» EXERCISE OBJECTIVE
Find the number of lines below in which the word "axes" appears, and write that number only.

========

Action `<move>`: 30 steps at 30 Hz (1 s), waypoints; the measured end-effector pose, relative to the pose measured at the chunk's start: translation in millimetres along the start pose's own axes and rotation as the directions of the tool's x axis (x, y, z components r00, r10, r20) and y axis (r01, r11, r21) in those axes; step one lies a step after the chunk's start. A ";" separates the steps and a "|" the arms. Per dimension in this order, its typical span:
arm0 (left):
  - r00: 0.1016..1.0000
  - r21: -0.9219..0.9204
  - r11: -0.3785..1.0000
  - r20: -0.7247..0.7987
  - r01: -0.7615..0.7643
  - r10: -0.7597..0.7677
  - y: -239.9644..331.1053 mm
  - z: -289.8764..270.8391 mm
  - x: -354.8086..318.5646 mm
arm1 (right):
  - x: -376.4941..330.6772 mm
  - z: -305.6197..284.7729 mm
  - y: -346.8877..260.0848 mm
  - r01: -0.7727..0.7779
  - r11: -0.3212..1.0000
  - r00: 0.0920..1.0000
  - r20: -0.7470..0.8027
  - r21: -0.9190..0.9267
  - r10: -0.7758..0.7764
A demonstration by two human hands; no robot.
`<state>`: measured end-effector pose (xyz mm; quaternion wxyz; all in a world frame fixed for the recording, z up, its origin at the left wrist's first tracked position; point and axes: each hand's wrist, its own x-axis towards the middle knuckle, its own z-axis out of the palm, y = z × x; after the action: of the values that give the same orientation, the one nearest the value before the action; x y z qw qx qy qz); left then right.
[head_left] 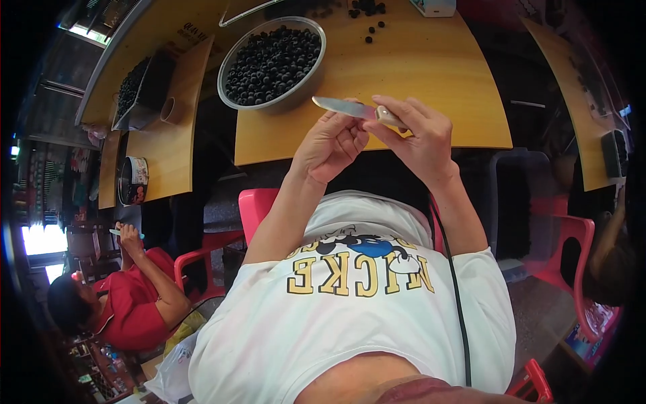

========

» YOUR SOLUTION
2